Exercise requirements —
Keep every word of the listing and drop the images when you write it out.

Data below —
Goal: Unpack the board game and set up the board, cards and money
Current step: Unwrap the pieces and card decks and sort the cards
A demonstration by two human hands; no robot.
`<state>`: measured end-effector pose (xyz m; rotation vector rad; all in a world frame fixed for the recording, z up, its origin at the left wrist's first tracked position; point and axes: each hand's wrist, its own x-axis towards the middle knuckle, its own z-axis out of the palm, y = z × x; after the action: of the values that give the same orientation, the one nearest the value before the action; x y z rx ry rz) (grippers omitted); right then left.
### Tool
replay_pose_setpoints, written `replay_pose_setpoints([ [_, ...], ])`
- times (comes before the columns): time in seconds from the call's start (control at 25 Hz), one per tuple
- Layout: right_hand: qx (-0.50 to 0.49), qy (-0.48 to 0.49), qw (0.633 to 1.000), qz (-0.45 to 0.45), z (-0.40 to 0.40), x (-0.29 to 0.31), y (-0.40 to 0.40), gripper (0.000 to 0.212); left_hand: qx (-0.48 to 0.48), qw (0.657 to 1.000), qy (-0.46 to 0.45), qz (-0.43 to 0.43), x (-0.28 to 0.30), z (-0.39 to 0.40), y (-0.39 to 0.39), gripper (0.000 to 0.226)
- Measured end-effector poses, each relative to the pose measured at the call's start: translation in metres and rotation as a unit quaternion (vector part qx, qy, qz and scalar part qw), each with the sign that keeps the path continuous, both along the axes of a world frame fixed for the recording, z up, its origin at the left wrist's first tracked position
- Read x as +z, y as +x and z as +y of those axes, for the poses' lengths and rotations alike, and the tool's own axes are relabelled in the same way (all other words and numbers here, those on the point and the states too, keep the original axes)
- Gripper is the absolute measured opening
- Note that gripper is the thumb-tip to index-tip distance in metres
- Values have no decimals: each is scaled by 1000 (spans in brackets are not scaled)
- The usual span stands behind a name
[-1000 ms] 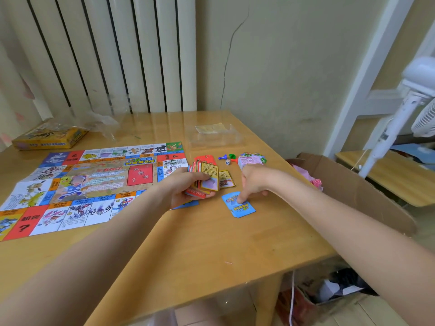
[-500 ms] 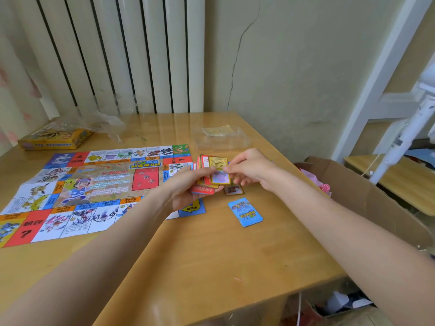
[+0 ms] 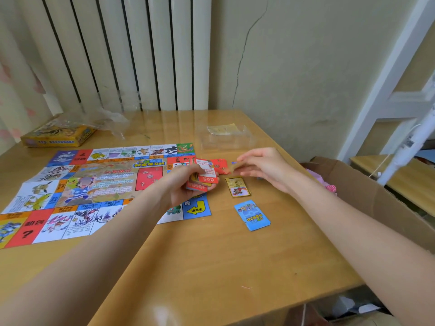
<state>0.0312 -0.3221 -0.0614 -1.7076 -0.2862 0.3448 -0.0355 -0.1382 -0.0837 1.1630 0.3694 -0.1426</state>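
The left hand [image 3: 186, 184] gripped a stack of cards [image 3: 203, 175] over the board's [image 3: 98, 182] edge. The right hand [image 3: 263, 168] pinched one blurred card [image 3: 237, 164] just beside the stack.

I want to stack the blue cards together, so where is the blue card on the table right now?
In the head view the blue card lies flat on the wooden table, right of the board's arrow corner and just nearer than the yellow-bordered card.

Table [image 3: 211, 267] glossy smooth wood; board [image 3: 77, 184] thin printed paper; cards [image 3: 252, 215] glossy; wrapping [image 3: 106, 120] clear plastic; box [image 3: 376, 191] matt cardboard.
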Motion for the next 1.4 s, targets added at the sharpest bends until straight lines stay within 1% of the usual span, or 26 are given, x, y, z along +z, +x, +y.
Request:
replay_pose_setpoints([
  [0.08,-11,29,999,21,-1,-1,3,15,-4,1000,-2,3,-2,-1,3,15],
  [0.12,-20,6,1000,10,-1,-2,4,12,-6,1000,2,5,-2,-2,4,15],
  [0.16,-23,-49,998,-20,0,-5,4,10,-8,1000,8,8,-3,-3,6,15],
  [0.2,-20,-126,990,-60,0,-10,5,12,-9,1000,12,10,-4,-5,6,14],
  [0.28,9,-274,953,-132,1,-20,3,21,-6,1000,12,17,-6,-9,5,12],
  [0.32,31,-330,930,-162,3,-24,2,23,-1,1000,11,20,-7,-10,5,12],
  [0.4,56,-417,882,-212,4,-27,2,24,3,1000,13,21,-9,-12,4,13],
  [0.44,56,-440,866,-232,5,-25,3,24,6,1000,14,20,-9,-12,4,14],
  [0.48,48,-438,864,-245,6,-22,3,23,9,1000,16,18,-10,-12,5,17],
  [0.52,36,-398,886,-234,7,-18,4,21,11,1000,16,15,-10,-13,5,20],
  [0.56,30,-328,923,-199,9,-15,3,19,12,1000,16,12,-9,-14,6,25],
  [0.6,34,-253,956,-146,12,-12,1,19,8,1000,14,8,-9,-15,7,27],
  [0.64,44,-199,974,-100,15,-10,-1,19,-4,1000,11,1,-7,-16,6,26],
  [0.68,47,-177,980,-74,17,-10,-3,18,-20,1000,5,-8,-6,-16,6,22],
  [0.76,20,-163,985,-52,19,-11,-2,19,-40,999,-18,-25,-3,-15,3,16],
  [0.8,1,-157,987,-45,19,-10,-2,22,-38,999,-22,-29,-1,-13,2,17],
  [0.88,-23,-133,990,-41,17,-7,-2,22,-14,999,0,-30,1,-9,1,19],
  [0.92,-28,-105,993,-37,17,-4,-4,20,9,1000,8,-29,3,-7,1,21],
  [1.04,-34,45,998,2,19,5,-5,7,83,996,-18,-32,8,-2,3,26],
  [1.08,-32,81,996,22,20,9,-5,12,93,995,-23,-32,9,0,3,25],
  [1.16,-23,134,988,71,22,13,-4,22,91,995,-5,-32,12,3,1,17],
  [1.2,-21,146,986,84,22,14,-3,25,87,996,10,-29,12,3,1,14],
  [1.24,-22,136,988,76,23,12,-1,23,85,996,25,-25,11,4,1,16],
  [1.28,-28,105,993,49,24,10,1,18,86,995,37,-23,10,5,0,18],
  [1.32,-38,64,997,9,25,7,3,13,91,995,43,-22,9,6,1,21],
  [1.4,-60,-39,993,-93,27,2,6,13,107,993,50,-19,8,8,3,25],
])
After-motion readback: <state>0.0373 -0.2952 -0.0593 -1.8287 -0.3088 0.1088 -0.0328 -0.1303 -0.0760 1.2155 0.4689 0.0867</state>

Task answer —
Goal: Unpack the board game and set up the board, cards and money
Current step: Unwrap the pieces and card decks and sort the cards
A demonstration by two human hands; no robot.
`<state>`: measured end-effector pose (xyz m; rotation vector rad; all in a world frame fixed for the recording, z up, its origin at the left wrist's first tracked position; point and axes: each hand's wrist, its own x-axis towards the middle knuckle, its own z-axis out of the palm, y = z × x; after the action: of the values that give the same orientation, the one nearest the value before the action; x y z rx ry rz) (grippers omitted); right then left.
### Tool
replay_pose_setpoints, written `replay_pose_setpoints([ [_, ...], ])`
- times (comes before the columns): time in seconds from the call's start (control at 25 Hz), one per tuple
- Layout: right_hand: qx (-0.50 to 0.49), qy (-0.48 to 0.49), qw (0.633 to 1.000), qz (-0.45 to 0.45), z (-0.40 to 0.40), x (-0.29 to 0.31), y (-0.40 to 0.40), gripper (0.000 to 0.212); left_hand: qx (-0.48 to 0.48), qw (0.657 to 1.000), qy (-0.46 to 0.45), qz (-0.43 to 0.43), x (-0.28 to 0.30), z (-0.39 to 0.40), y (-0.39 to 0.39), gripper (0.000 to 0.226)
- Measured end-effector poses, each relative to the pose measured at the call's start: translation in metres and rotation as a unit quaternion (vector part qx, qy, qz and scalar part qw), each with the sign that keeps the path continuous, both along the axes of a world frame fixed for the recording, z up, its origin at the left wrist's first tracked position
- Read x as +z, y as +x and z as +y of those axes, for the poses' lengths and rotations alike, and the tool's own axes are relabelled in the same way (all other words and numbers here, those on the point and the states too, keep the original axes)
- Gripper is the absolute measured opening
- Note that gripper is the thumb-tip to index-tip distance in metres
- Values have no decimals: each is scaled by 1000 (spans in brackets are not scaled)
- The usual span stands behind a name
[-1000 ms] 
[-500 ms] 
[+0 ms] 
<state>0.0312 -0.3221 -0.0614 -1.7076 -0.2862 0.3448 -0.0355 -0.1382 -0.0837 1.1630 0.3694 -0.1426</state>
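The left hand [image 3: 186, 184] gripped a stack of cards [image 3: 203, 175] over the board's [image 3: 98, 182] edge. The right hand [image 3: 263, 168] pinched one blurred card [image 3: 237, 164] just beside the stack.

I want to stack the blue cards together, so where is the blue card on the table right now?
In the head view the blue card lies flat on the wooden table, right of the board's arrow corner and just nearer than the yellow-bordered card.

Table [image 3: 211, 267] glossy smooth wood; board [image 3: 77, 184] thin printed paper; cards [image 3: 252, 215] glossy; wrapping [image 3: 106, 120] clear plastic; box [image 3: 376, 191] matt cardboard.
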Motion for the next 1.4 s, targets added at the sharpest bends until straight lines stay within 1% of the usual span, or 26 are given, x, y, z along +z, +x, +y.
Request:
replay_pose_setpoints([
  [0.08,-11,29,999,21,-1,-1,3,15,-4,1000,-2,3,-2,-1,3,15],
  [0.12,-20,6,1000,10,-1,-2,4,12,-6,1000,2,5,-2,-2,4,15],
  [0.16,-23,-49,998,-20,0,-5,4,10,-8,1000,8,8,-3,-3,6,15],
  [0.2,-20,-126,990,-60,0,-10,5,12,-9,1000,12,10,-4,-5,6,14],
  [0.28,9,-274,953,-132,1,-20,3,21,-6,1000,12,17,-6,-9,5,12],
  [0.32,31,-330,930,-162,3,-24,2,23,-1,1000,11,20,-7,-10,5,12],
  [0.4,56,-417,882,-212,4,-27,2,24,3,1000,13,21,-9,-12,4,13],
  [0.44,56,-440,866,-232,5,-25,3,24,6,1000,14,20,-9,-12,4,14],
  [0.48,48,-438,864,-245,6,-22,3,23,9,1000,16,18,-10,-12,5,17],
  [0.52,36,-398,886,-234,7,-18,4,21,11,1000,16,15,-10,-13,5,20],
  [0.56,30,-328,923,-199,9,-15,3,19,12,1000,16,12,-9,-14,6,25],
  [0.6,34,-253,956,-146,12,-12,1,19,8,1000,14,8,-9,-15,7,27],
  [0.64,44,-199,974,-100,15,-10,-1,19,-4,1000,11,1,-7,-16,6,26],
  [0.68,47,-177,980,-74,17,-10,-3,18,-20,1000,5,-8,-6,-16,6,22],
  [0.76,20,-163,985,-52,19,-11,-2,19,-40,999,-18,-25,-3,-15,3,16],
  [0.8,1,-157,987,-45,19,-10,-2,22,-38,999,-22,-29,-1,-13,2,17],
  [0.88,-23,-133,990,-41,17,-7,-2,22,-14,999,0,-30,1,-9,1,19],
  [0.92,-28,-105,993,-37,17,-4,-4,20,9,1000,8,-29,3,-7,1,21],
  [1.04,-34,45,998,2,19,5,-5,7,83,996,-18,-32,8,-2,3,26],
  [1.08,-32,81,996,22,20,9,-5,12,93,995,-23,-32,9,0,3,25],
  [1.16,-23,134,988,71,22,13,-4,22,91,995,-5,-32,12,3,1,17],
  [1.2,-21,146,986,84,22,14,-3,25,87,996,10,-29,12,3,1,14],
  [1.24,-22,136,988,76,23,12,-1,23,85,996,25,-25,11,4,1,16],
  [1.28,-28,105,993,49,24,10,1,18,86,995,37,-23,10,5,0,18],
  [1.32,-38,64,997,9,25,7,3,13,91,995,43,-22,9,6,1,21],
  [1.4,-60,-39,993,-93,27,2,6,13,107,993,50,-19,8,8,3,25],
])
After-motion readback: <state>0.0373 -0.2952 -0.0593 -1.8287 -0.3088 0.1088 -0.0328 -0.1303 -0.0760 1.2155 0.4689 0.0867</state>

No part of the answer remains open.